WORK ITEM:
Reproduce the full listing that appears beneath this instruction exactly.
☆ ☆ ☆ ☆ ☆ ☆ ☆
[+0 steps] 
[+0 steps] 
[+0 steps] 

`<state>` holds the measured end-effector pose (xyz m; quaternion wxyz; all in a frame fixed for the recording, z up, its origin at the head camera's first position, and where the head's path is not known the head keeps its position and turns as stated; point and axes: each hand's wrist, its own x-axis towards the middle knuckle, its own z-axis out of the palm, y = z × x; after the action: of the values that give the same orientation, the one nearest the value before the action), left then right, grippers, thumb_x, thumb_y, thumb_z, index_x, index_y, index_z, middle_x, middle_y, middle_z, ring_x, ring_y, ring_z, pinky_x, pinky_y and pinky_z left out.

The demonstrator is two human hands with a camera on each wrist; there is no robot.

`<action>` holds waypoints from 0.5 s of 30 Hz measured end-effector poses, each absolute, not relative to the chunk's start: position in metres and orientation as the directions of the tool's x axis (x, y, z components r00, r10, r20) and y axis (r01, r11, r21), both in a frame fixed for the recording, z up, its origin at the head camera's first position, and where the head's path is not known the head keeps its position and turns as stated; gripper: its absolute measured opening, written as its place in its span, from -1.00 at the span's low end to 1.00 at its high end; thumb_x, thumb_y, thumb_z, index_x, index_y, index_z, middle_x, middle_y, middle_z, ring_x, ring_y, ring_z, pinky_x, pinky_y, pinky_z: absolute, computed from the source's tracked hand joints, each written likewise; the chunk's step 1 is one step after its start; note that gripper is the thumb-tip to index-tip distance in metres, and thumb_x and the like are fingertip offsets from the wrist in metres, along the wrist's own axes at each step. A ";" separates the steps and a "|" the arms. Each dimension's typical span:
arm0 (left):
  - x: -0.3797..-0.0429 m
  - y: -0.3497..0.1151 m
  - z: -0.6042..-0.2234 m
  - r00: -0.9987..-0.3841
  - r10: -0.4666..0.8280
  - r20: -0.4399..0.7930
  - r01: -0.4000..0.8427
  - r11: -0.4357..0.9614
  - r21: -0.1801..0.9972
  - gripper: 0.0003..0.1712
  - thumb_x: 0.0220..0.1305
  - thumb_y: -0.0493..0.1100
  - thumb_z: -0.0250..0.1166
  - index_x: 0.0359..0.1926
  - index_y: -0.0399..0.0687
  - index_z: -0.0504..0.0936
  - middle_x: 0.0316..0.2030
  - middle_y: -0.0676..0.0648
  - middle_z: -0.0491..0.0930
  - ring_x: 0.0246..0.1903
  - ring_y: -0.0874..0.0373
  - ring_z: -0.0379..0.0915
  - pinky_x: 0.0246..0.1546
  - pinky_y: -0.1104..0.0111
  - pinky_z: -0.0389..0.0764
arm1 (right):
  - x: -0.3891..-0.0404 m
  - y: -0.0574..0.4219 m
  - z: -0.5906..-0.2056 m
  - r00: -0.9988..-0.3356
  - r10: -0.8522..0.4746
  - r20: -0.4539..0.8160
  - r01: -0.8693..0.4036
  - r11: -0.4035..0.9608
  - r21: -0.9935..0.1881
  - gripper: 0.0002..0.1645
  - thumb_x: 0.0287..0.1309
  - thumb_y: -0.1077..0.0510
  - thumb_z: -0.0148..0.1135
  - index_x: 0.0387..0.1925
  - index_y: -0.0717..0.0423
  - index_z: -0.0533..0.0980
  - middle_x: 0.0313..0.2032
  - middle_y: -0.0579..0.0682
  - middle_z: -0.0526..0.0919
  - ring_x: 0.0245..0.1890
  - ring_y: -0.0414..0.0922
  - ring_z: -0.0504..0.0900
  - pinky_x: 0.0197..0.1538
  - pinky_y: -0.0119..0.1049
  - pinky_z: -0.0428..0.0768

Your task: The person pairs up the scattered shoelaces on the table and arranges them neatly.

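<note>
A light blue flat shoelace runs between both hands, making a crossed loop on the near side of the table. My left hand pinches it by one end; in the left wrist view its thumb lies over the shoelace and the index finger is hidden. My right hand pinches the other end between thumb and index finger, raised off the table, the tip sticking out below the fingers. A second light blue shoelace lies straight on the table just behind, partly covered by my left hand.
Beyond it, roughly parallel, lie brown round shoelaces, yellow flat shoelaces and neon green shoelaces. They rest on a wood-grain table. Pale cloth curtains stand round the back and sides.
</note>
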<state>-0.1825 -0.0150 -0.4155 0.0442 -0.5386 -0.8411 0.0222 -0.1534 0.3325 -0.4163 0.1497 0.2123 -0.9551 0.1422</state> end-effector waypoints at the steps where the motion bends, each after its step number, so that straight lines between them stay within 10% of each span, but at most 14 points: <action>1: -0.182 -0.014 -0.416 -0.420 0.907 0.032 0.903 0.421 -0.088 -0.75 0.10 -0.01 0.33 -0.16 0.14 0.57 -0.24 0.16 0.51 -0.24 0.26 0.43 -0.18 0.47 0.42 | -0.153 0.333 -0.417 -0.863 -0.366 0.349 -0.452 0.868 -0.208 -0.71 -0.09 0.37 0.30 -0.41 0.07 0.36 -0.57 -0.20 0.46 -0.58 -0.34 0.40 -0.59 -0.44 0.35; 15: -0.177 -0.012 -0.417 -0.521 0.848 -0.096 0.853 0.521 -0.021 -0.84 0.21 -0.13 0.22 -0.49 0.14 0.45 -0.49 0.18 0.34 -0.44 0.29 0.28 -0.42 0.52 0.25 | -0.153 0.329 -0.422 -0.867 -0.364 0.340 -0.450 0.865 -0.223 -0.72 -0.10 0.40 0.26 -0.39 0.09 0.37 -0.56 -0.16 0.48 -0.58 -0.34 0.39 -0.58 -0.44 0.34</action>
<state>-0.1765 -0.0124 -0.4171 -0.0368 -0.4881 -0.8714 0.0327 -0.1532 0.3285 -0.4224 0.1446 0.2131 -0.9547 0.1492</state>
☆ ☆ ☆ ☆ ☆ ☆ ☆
WRITTEN RESPONSE:
[+0 steps] 
[+0 steps] 
[+0 steps] 

`<state>` holds the measured end-effector pose (xyz m; quaternion wxyz; all in a frame fixed for the recording, z up, its origin at the head camera's first position, and where the head's path is not known the head keeps its position and turns as stated; point and axes: each hand's wrist, its own x-axis towards the middle knuckle, its own z-axis out of the palm, y = z × x; after the action: of the values that give the same orientation, the one nearest the value before the action), left then right, grippers, thumb_x, thumb_y, thumb_z, index_x, index_y, index_z, middle_x, middle_y, middle_z, ring_x, ring_y, ring_z, pinky_x, pinky_y and pinky_z left out.

The demonstrator is two human hands with a camera on each wrist; there is no robot.

`<action>` holds waypoints from 0.5 s of 30 Hz measured end-effector poses, each absolute, not relative to the chunk's start: position in metres and orientation as the directions of the tool's x axis (x, y, z components r00, r10, r20) and y axis (r01, r11, r21), both in a frame fixed for the recording, z up, its origin at the head camera's first position, and where the head's path is not known the head keeps its position and turns as stated; gripper: its absolute measured opening, written as its place in its span, from -1.00 at the span's low end to 1.00 at its high end; thumb_x, thumb_y, thumb_z, index_x, index_y, index_z, middle_x, middle_y, middle_z, ring_x, ring_y, ring_z, pinky_x, pinky_y, pinky_z: absolute, computed from the source's tracked hand joints, each written likewise; the chunk's step 1 is one step after its start; note that gripper is the thumb-tip to index-tip distance in metres, and thumb_x and the like are fingertip offsets from the wrist in metres, along the wrist's own axes at each step. A ";" separates the steps and a "|" the arms. Each dimension's typical span:
arm0 (left):
  - x: -0.3797..-0.0429 m
  - y: -0.3497..0.1151 m
  - z: -0.6042..-0.2234 m
  - r00: -0.9987..-0.3841
  - r10: -0.4666..0.8280
  - r20: -0.4399..0.7930
  - r01: -0.4000..0.8427
  - r11: -0.4357..0.9614
  - r21: -0.1801..0.9972
  - gripper: 0.0003..0.1712
  - thumb_x: 0.0220..0.1305
  - thumb_y: -0.0493..0.1100
  - thumb_z: -0.0250..0.1166
  - index_x: 0.0359..0.1926
  - index_y: -0.0399..0.0687
  - index_z: -0.0504..0.0936
  - middle_x: 0.0316..0.2030
  - middle_y: -0.0676..0.0648
  - middle_z: -0.0491..0.0930
  - ring_x: 0.0246..0.1903
  - ring_y: -0.0874..0.0373
  - ring_z: -0.0379..0.0915
  - pinky_x: 0.0246..0.1546
  - pinky_y: -0.1104..0.0111
  - pinky_z: -0.0389..0.0764
arm1 (right):
  - x: -0.3891..-0.0404 m
  - y: -0.0574..0.4219 m
  - z: -0.5906..-0.2056 m
  - r00: -0.9988..-0.3356
  - r10: -0.8522..0.4746
  - r20: -0.4539..0.8160
  - r01: -0.8693..0.4036
  - r11: -0.4035..0.9608
  - r21: -0.9935..0.1881
  - gripper: 0.0002..0.1645
  - thumb_x: 0.0287..0.1309
  - thumb_y: -0.1077..0.0510
  - thumb_z: -0.0148..0.1135
  - index_x: 0.0387..0.1925
  - index_y: -0.0717..0.0423
  - index_z: -0.0533..0.0980
  - middle_x: 0.0313..0.2032
  - middle_y: -0.0579..0.0682
  - middle_z: -0.0526..0.0919
  - ring_x: 0.0245..0.1890
  - ring_y: -0.0414..0.0922
  - ring_z: -0.0504..0.0900
  - pinky_x: 0.0197..0.1538
  - pinky_y: -0.0119..0.1049
  - pinky_z: -0.0428..0.0768

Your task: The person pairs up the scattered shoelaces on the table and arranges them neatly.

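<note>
A light blue flat shoelace runs between both hands, making a crossed loop on the near side of the table. My left hand pinches it by one end; in the left wrist view its thumb lies over the shoelace and the index finger is hidden. My right hand pinches the other end between thumb and index finger, raised off the table, the tip sticking out below the fingers. A second light blue shoelace lies straight on the table just behind, partly covered by my left hand.
Beyond it, roughly parallel, lie brown round shoelaces, yellow flat shoelaces and neon green shoelaces. They rest on a wood-grain table. Pale cloth curtains stand round the back and sides.
</note>
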<state>-0.1825 -0.0150 -0.4155 0.0442 -0.5386 -0.8411 0.0222 -0.1534 0.3325 -0.4163 0.1497 0.2123 -0.9551 0.1422</state> end-effector waypoints at the steps where the motion bends, each after its step number, so that straight lines between them stay within 10% of each span, but at most 14 points: <action>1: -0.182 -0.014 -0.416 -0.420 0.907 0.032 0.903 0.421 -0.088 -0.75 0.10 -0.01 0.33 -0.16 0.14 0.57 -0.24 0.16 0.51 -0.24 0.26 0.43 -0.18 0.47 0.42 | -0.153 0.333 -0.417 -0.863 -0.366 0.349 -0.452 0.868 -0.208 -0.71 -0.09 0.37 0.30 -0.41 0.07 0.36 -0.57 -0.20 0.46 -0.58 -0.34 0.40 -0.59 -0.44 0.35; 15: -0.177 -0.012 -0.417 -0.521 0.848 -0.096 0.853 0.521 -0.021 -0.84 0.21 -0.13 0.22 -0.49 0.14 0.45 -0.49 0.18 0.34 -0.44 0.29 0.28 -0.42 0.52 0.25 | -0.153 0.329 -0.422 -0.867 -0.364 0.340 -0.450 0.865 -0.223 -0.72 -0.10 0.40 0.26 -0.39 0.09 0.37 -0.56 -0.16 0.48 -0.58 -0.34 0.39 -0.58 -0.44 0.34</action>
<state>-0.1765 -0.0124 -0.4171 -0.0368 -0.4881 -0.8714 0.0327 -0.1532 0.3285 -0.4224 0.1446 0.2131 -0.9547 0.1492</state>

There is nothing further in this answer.